«Метафизическая реальность», – как ее характеризует В.Бычков,-та реальность, которая открывается нам в художественном символе, – это «объективно существующая духовная реальность» (5, с.13), «универсальная плерома бытия» (4, с.270), «истинное бытие Универсума» (4,с.271). Хотя, как признает сам Бычков, «здесь мы приближаемся к метафизическим пространствам, о которых трудно сказать что-либо вразумительное на нашем языке» (5, с.17), так как «опыт выхода человеческого сознания в метафизические пространства не поддается вербализации и формально-логическому описанию» (5, с.11).
По сути, концепция В.Бычкова есть вариация религиозно-мистической эстетики Н.Бердяева. Как таковая, то есть как откровение, данное в религиозно-мистическом опыте, она «не требует и не допускает никакого научного, логического обоснования и оправдания» (3, с.277). И потому возвращает эстетику к принципам раннего средневековья: «верую, чтобы знать».
Прямо противоположна по социокультурной ориентации позиция наших «западников», которых, судя по публикациям, явное большинство среди современных эстетиков. В этом случае эмпирической основой выступает арт-практика постмодернизма, а теоретическим источником – труды американских и западноевропейских культурологов и искусствоведов. В связи с чем эти труды активно переводятся, пересказываются, анализируются (6; 15; 18).
Проблема, которую ставит перед эстетиками постмодернизм, заключается в том, являются ли искусством артефакты, подобные «Человек-собака» О.Кулика, «Я люблю Америку, Америка любит меня» Й.Бойса, «Банка супа Кемпбелл» Э.Уорхола, «Невидимая скульптура» Ольденбурга. «Х… на ФСБ» арт-группы «Война» и т. п.? Я уже обосновывал свое утверждение, что подавляющее большинство (но, конечно, не все) артефактов Contemporary art произведениями искусства не являются, а представляют собой выражение неспециализированного обыденного сознания, так называемый «популяр-арт» или «нехудожественную самодеятельность» (13; 14). Но моя позиция не была поддержана профессиональным сообществом и остается пока маргинальной. Мейнстрим же нашей эстетики устремлен на Запад, где находит две версии обоснования того, что подобные артефакты являются произведениями искусства.

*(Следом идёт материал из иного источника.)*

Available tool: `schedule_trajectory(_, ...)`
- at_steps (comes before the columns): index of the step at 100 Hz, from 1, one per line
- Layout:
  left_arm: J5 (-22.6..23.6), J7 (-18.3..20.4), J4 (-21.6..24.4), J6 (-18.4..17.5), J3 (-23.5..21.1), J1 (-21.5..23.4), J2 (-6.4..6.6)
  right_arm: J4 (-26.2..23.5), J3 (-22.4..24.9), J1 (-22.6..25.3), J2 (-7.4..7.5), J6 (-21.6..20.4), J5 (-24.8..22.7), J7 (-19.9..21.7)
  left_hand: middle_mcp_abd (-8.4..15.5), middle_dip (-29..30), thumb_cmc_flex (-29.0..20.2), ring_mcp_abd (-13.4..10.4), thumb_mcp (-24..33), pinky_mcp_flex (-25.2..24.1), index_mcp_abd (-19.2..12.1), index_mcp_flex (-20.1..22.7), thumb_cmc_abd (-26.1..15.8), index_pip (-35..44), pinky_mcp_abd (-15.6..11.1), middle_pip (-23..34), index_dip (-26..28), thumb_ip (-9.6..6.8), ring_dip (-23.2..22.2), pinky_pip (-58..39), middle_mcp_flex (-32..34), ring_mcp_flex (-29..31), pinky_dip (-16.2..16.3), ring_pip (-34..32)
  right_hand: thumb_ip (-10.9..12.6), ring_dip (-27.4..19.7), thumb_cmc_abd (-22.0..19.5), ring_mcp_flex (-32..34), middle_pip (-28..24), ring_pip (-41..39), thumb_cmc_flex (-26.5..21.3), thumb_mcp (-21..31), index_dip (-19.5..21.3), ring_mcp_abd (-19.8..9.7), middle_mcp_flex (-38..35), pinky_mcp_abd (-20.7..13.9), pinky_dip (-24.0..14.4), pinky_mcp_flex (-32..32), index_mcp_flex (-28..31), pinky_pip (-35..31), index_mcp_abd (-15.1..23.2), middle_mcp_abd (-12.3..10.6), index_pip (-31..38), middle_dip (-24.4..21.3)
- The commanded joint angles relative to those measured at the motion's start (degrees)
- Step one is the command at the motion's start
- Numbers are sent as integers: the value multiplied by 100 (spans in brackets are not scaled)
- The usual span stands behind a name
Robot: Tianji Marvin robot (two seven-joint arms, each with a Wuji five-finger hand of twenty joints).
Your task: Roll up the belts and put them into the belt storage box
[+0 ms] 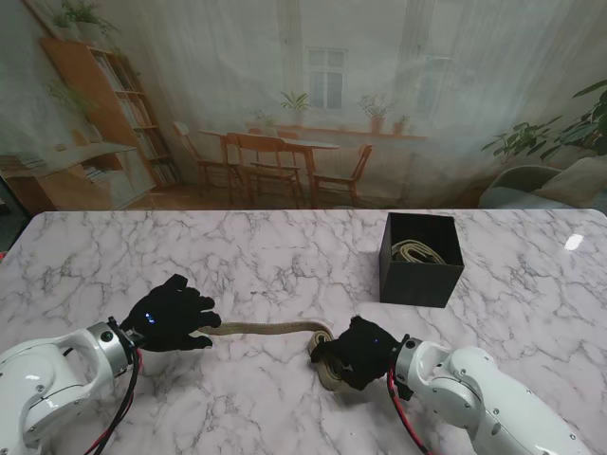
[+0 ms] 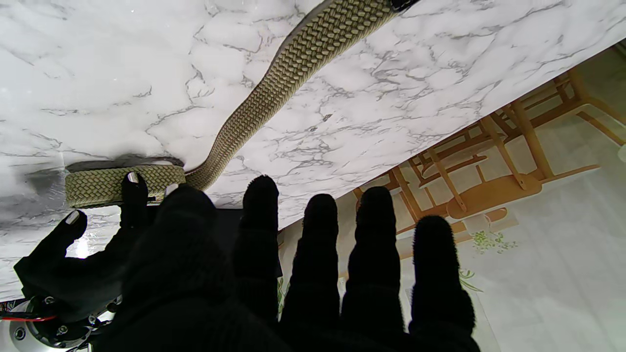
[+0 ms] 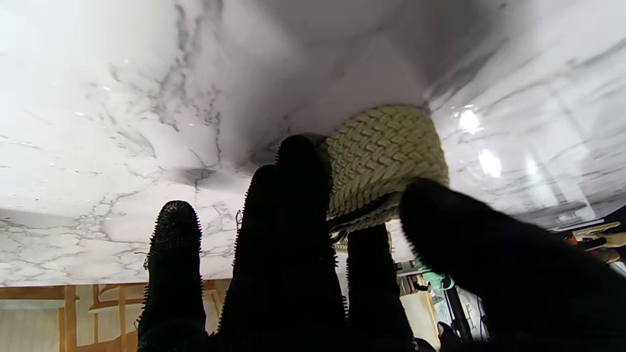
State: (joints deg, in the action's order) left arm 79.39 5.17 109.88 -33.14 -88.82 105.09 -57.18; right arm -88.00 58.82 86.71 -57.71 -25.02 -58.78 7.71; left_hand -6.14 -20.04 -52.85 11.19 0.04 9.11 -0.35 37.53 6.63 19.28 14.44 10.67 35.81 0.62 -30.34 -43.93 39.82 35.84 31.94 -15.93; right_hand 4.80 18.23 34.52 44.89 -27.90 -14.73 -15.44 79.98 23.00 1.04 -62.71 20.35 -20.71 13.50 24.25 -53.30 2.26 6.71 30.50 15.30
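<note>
The right hand (image 1: 365, 351) is closing its fingers (image 3: 303, 195) and thumb around the rolled part of the woven belt (image 1: 275, 328), gripping the coil (image 3: 386, 156) as it is standing on edge on the marble table (image 1: 285, 256). From that coil the loose tail is running flat across the table toward the left hand (image 1: 173, 313), which is resting on the tail's far end; its fingers (image 2: 313, 244) are spreading apart and lying flat, pinning rather than grasping as far as I can judge.

Taking the coil as the landmark, the black storage box (image 1: 422, 258) is standing farther from me and to its right, well apart from it, with another rolled belt (image 1: 419, 252) already lying inside.

The step in hand appears to be the rolling itself: part of the belt is wound, and a long stretch is not yet taken up. The next move is probably calling for the right hand to turn the coil along the tail toward the left hand while keeping the turns tight, and for the left hand to be keeping the tail straight, then freeing it as the coil nears.
</note>
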Motion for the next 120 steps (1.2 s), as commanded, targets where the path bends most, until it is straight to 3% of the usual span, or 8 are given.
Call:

Первая версия принадлежит направлению «аэссенциалистов». Его представители (в большинстве – англо-американской философии искусства) обоснованно считают, что артефакты постмодернизма не имеют ничего существенно общего с произведениями традиционного искусства. Отсюда делается вывод, что единой сущности искусства нет. А искусством является то, что таковым называется: «Собственно искусство – это попросту то, что именуется «искусством» (10, с.93). Или: «Произведение искусства есть объект, о котором некто сказал: «Я нарекаю этот объект произведением искусства» (8, с.251).

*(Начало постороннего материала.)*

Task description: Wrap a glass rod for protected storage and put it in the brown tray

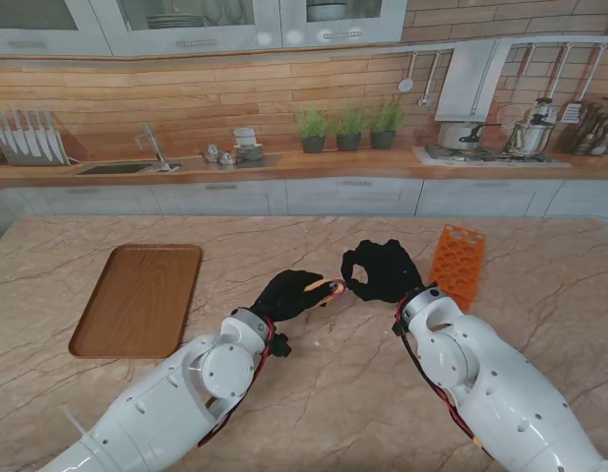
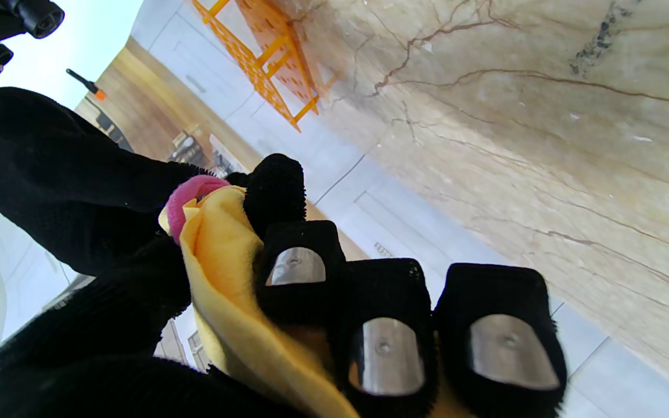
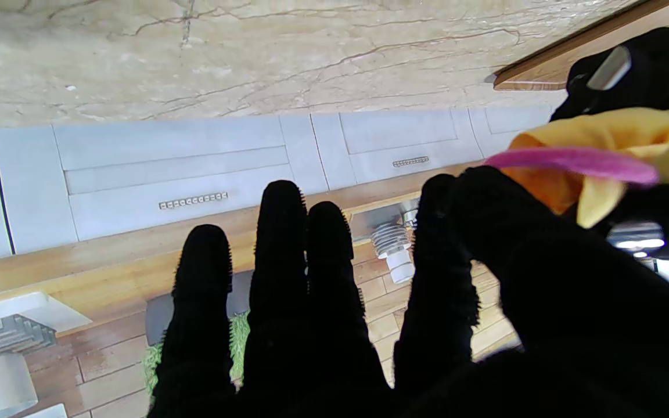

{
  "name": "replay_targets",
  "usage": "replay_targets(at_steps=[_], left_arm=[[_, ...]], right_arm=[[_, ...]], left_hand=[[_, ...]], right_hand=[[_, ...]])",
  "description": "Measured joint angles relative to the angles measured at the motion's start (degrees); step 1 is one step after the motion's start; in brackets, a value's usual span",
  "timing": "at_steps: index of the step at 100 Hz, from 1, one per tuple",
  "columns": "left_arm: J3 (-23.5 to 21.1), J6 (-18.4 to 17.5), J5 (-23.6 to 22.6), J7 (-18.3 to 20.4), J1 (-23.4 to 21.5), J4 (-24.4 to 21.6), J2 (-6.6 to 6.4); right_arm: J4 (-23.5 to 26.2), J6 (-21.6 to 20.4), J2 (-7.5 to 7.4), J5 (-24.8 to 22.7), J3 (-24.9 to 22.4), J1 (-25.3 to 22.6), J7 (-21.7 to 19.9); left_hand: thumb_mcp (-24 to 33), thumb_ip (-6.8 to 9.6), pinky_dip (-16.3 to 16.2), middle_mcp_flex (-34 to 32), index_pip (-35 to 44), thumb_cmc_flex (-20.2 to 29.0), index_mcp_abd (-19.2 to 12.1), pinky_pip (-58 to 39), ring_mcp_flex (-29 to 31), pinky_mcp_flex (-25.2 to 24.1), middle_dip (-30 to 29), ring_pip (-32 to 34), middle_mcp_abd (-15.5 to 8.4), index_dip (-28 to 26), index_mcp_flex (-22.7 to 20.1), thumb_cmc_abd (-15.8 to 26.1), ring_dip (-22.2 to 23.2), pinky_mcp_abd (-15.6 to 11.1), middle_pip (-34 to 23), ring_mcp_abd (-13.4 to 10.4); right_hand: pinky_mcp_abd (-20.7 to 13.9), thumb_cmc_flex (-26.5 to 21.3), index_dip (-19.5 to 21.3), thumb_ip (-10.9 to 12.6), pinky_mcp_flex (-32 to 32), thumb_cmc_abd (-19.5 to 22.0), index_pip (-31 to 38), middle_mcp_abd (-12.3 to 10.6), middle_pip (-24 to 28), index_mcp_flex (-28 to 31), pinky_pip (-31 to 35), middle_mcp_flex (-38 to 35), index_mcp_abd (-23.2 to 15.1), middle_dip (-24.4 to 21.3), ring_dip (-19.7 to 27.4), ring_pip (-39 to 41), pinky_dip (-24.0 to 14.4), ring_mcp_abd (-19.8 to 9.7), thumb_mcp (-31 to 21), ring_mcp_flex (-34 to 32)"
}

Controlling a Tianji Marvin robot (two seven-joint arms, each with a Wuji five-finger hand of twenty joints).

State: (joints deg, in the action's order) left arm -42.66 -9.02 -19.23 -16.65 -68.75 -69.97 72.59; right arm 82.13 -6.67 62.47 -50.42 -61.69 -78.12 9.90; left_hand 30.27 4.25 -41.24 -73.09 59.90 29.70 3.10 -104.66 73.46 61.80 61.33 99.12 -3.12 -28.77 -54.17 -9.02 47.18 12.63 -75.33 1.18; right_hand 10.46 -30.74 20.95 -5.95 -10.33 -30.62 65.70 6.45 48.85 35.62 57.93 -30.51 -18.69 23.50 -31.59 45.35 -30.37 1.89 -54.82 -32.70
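The left robot hand (image 1: 292,293) was clamped on the yellow cloth (image 2: 227,290) around the pink rod (image 3: 578,164). The right robot hand (image 1: 381,269), just beside it, held nothing, fingers spread. Best to keep the cloth pinched tight before carrying it left to the tray (image 1: 139,298).

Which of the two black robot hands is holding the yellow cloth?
The left hand, the one nearer the brown tray. Its fingers are closed around the yellow cloth. The right hand, beside the orange rack, has its fingers spread.

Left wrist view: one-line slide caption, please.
Left hand clasps the pink rod wrapped in yellow cloth, orange rack beyond.
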Motion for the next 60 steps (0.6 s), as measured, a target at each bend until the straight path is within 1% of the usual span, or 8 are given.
replay_targets(at_steps=[15,16,23,29,35,43,54,60], left_arm=[[-0.3,0.4,0.4,-0.9,-0.2,0.0,0.4],[-0.3,0.4,0.5,-0.9,-0.2,0.0,0.42],[-0.4,0.4,0.5,-1.2,-0.2,0.0,0.51],[-0.5,0.3,0.4,-1.5,-0.2,0.1,0.55],[-0.7,0.1,0.3,-1.8,-0.2,0.1,0.6],[-1.0,-0.5,0.3,-2.1,-0.2,0.2,0.64],[-1.5,-1.2,0.2,-2.6,-0.2,0.3,0.68],[-1.9,-1.4,0.2,-2.9,-0.3,0.3,0.73]], right_arm=[[0.5,0.1,0.09,1.9,-0.3,-0.8,-1.5],[0.6,0.2,0.09,1.9,-0.4,-0.9,-1.6],[1.1,0.3,0.17,2.8,-0.8,-1.6,-2.0],[1.4,0.3,0.32,4.3,-1.2,-2.3,-2.2],[1.5,0.0,0.56,7.3,-1.8,-2.8,-2.3],[2.0,-0.2,0.93,11.2,-2.8,-3.7,-3.0],[3.0,0.2,1.26,14.1,-4.2,-4.7,-5.3],[3.5,1.2,1.33,17.4,-4.6,-5.2,-6.8]], left_hand=[[0.0,0.0,0.2,0.0,0.0,0.0,0.0,0.0,0.0,0.0,0.0,0.0,0.0,0.0,0.0,0.0,0.0,0.0,0.0,0.0],[0.0,0.0,0.2,0.0,0.0,0.0,0.0,0.0,0.0,0.0,0.0,0.0,0.0,0.0,0.0,0.0,0.0,0.0,0.0,0.0],[0.0,0.0,0.4,0.0,0.0,0.0,0.0,0.0,0.0,0.0,0.0,0.0,0.0,0.0,0.0,0.0,0.0,0.1,0.0,0.0],[0.0,0.0,0.7,0.0,0.0,0.0,0.0,0.0,0.0,0.0,0.0,0.0,0.0,0.0,0.0,0.0,0.0,0.1,0.0,0.0],[0.0,0.0,0.7,0.0,0.0,0.0,0.0,-0.1,0.0,0.0,0.0,0.0,0.0,0.0,0.0,0.0,0.0,0.1,0.0,0.0],[0.0,0.0,0.7,0.0,0.0,0.0,0.0,-0.1,0.0,0.0,0.0,0.0,0.0,0.0,0.0,0.0,0.0,0.1,0.0,0.0],[0.0,0.0,0.8,0.0,0.0,0.0,0.0,-0.1,0.0,0.0,0.0,0.0,0.0,0.0,0.0,0.0,0.0,0.1,0.0,0.0],[0.0,0.0,0.8,0.0,0.0,0.0,0.0,-0.1,0.0,0.0,0.0,0.0,0.0,0.0,0.0,0.0,0.0,0.1,0.0,0.0]], right_hand=[[0.0,0.0,-0.5,0.0,-0.6,0.0,0.0,0.0,-0.1,1.0,0.0,-1.8,0.0,0.0,0.0,-0.1,0.0,0.0,-0.2,-0.5],[0.0,0.0,-0.5,-0.4,-0.7,-0.2,0.0,0.0,-0.1,1.3,0.0,-1.8,0.0,0.0,0.0,-0.1,0.0,0.0,-0.6,-0.5],[0.0,0.0,-0.6,-0.4,-1.1,-1.9,0.0,0.0,-0.6,1.8,0.0,-2.5,0.0,0.0,0.0,-0.1,0.0,0.0,-2.1,-0.6],[0.0,1.5,-0.5,-0.4,-1.5,-4.9,0.0,0.0,-0.7,2.6,0.0,-3.6,0.0,0.0,0.0,-0.9,0.0,0.1,-3.4,-1.1],[0.0,3.4,-0.4,-0.4,-1.5,-7.0,0.0,0.0,-0.8,2.6,0.0,-3.6,0.0,0.0,0.0,-1.2,0.0,0.2,-4.0,-1.1],[0.0,3.8,-0.4,-0.4,-1.5,-9.8,-0.1,0.0,-1.5,2.5,-0.2,-3.6,0.5,0.0,0.0,-1.4,-0.1,0.5,-3.9,-1.1],[0.0,3.8,2.6,-0.4,-2.1,-11.0,-3.6,0.0,-2.4,0.8,-0.6,-3.6,3.0,0.0,0.0,-2.2,-1.5,0.6,-3.9,-1.1],[0.0,3.8,4.5,-0.5,-2.1,-11.7,-6.1,0.0,-3.0,-0.6,-0.9,-3.6,4.3,-0.1,-0.4,-2.7,-2.1,0.6,-3.9,-1.1]])
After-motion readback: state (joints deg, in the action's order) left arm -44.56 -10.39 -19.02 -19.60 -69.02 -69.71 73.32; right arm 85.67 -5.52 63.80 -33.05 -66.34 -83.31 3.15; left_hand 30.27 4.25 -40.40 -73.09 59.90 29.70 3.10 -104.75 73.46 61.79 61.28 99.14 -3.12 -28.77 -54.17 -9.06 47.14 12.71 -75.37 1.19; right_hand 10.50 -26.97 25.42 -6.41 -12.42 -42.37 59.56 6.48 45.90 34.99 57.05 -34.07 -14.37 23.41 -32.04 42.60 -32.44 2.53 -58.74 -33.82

Принимая эту точку зрения, наши эстетики занимаются описанием артефактов постмодернизма, претендующих на искусство, не «заморочиваясь» вопросом, искусство ли это. Об этом свидетельствуют и многочисленные доклады на «Овсянниковских» научных конференциях, организуемых кафедрой эстетики МГУ им. Ломоносова, и капитальные монографии (16; 17). Поскольку Contemporary art как явление культуры существует, то его произведения безусловно необходимо описывать, типизировать, классифицировать. И наши эстетики выполняют эту необходимую работу. Например, были выявлены и понятийно зафиксированы такие свойства артефактов постмодерна как «лабиринт», «абсурд», «симулякр», «жестокость», «повседневность», «телесность», «ризома», «вещь», «объект». «эклектика», эйваромент», «акционизм», «автоматизм», «заумь», «интертекст», «гипертекст», «деконструкция» и другие. Но не теряет ли эстетика при этом свой предмет? Не ставит ли она тем самым под вопрос свое существование как особой науки, растворяясь в конкретном искусствознании и культурологии?
На мой взгляд так и происходит. Не рассматривая артефакты постмодернизма как проявления (или непроявления) сущности эстетического, эстетики перестают быть эстетиками. Игнорируя отличия искусства от неискусства, они перестают быть и теоретиками «философии искусства». Эстетика превращается в один из разделов эмпирической культурологии.
Вторая версия обоснования того, что артефакты Contemporary art являются произведениями искусства, базируется на расширенном понимании эстетического. Что более характерно для континентальной – германо-французской – эстетики и культурологи. Суть такого расширения – назад к. Баумгартену. Как обоснованно резюмирует свой анализ современной европейской эстетики И.Инишев, – «Таким образом, возвращение к изначальному пониманию «эстетического» (греческое aisthesis – «чувственное восприятие»), представленному в эстетике Ал. Баумгартена, составляет… базовую черту современной философской эстетики» (9).